My little girl got it when she about 2 whilst we were away at a theme park. Hit her like a (ghost?) train. In the morning she was fine, a normally active and chatty little thing but I recall putting her on a carousel ride and she just sat there and stared into space, immobile, whilst slowly spinning round. Occasionally casting a mournful gaze at her mother and me. Lunch was a pile of her favourite prawns and tomatoes. Untouched. That’s when we knew she was poorly. Sure enough, fever, cough etc. followed and the bronchiolitis diagnosis came from the doc. Poor little thing. (my daughter, not the doc).

Would not surprise me in the least to see all sorts of infectious diseases re-emerge as major issues.
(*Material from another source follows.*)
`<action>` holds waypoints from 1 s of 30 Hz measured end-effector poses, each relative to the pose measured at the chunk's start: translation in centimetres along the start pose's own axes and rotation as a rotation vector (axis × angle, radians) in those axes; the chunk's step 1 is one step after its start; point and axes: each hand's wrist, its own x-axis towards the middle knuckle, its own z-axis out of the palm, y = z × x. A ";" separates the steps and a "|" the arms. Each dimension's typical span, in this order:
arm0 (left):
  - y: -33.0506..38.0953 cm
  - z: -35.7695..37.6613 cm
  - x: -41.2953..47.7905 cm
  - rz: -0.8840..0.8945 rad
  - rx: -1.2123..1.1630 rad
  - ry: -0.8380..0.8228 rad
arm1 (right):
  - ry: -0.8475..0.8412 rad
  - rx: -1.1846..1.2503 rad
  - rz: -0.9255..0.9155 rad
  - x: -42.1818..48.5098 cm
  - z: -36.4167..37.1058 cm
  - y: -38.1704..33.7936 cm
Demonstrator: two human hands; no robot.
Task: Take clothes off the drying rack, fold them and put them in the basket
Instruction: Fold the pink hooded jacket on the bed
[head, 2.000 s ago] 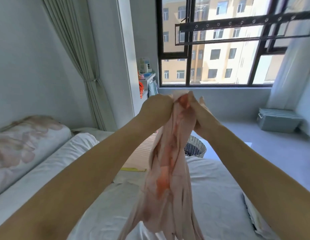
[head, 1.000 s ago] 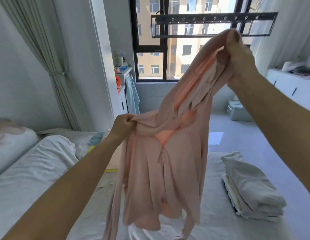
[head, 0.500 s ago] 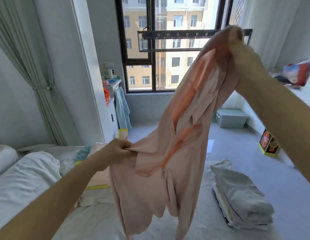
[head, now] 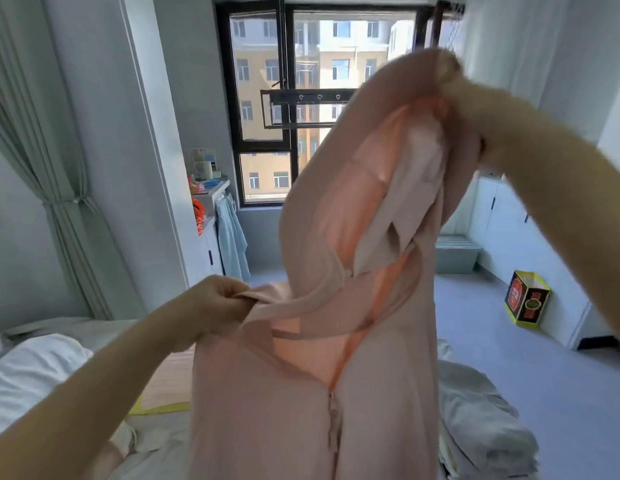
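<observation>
Both hands grip the pink garment (head: pixel 336 306). Left hand (head: pixel 215 303) is the low grip, with fingers curled round a pinched fold of cloth. Right hand (head: pixel 457 91) is the high grip, up and to the right. It's motion-blurred, so no finger detail, but cloth bunches at it and hangs from it.

The garment is stretched diagonally between the two grips. The rest hangs straight down below them, in the air over the bed (head: pixel 34 368). A front seam runs down the hanging part, and brighter orange patches show between the grips.

- Below the right grip, on the bed: a stack of folded clothes (head: pixel 481 427), partly behind the garment.
- Beyond and between the grips, at the window: the drying rack (head: pixel 301 109), dark bars, right part hidden by the garment.
- Left of the left grip: a tied curtain (head: pixel 52 168).
- Just beyond the left grip: a light blue cloth (head: pixel 232 244) hanging beside a white cabinet (head: pixel 208 237).
- On the floor under the right arm: a grey storage box (head: pixel 455 254) and a red and yellow box (head: pixel 526 299) near the wall.
</observation>
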 end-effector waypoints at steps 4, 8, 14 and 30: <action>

There’s been at least a two year period where natural immunity to all sorts of bugs must have been disrupted, not least with new-borns who had no chance to acquire natural immunity prior to 2020.

Well, you all have done a wonderful job of scaring me!!

I see mixed reports as to whether there’s an RSV vaccine. Some say “yes there was but it proved to be dangerous”, others “there’s one just announced” and so on.

There is not one available for use now. There are research projects ongoing.

Interestingly enough, New Zealand had a winter of high RSV cases in 2021 before the Omicron outbreak (so prior to widespread COVID infection in the community, but after 18 months of relative isolation). So that suggests that COVID exposure does not have much bearing on the current RSV issue elsewhere.

The high rates and severity were attributed to a lack of exposure to respiratory viruses since March 2020, plus significant antigenic shift as viruses arrived when the borders with Australia were relaxed - the incoming viruses had mutated in isolation, and so strains arriving were significantly different from historic exposures, and also from other newly-arriving viruses from other parts of the world.

Both of these things are true.

Years before I was born, back in the 60s, they developed an RSV vaccine and human trials went horrifically wrong. Kids who were in the human trial not only did not avoid RSV, they were vastly more likely to be hospitalized. More than one child died. So of course this put scientists off the idea of another vaccine for decades.

Now, however, things are dire enough to renew interest in an RSV vaccine and there’s at least one candidate in trials.

Last Monday was the only day I made it into work. I felt chills, had sinus drainage, and was developing a sore throat by the time I got home at 3:30. By 7 o’clock, I was dreadfully ill to the point where I didn’t even put the Bears game on TV. My chest started getting heavy and my breathing arduous. The culprit? A visit to the doctor and a lab test said, RSV.

So, I can address this question from personal experience. It’s a big deal because it is a major bug. I am a young middle age in top physical condition and with no other health problems, and I felt like I was going to die. I’m at work today, but I’m exhausted and my chest is still heavy. I have been coughing up horrible stuff, but at least it is good that it is coming out. It may be another full week before it is gone. At least I hope so because, on the 23rd, I fly to Texas for a week and a half for the holidays. So, trust me, it’s a big deal because it is a big deal health wise.

Now that the thread is revived I’ll point out that the info 2 posts above from a year ago is now outdated.

There is an US-approved RSV vaccine available. I got it a couple of months ago with no evident ill effects.

Hope your recovery is swift and complete there @Jasmine. Sick sucks.

Thanks! :heart:

I got the seasonal flu shot and the newest COVID booster, but I hadn’t gotten around to the RSV shot.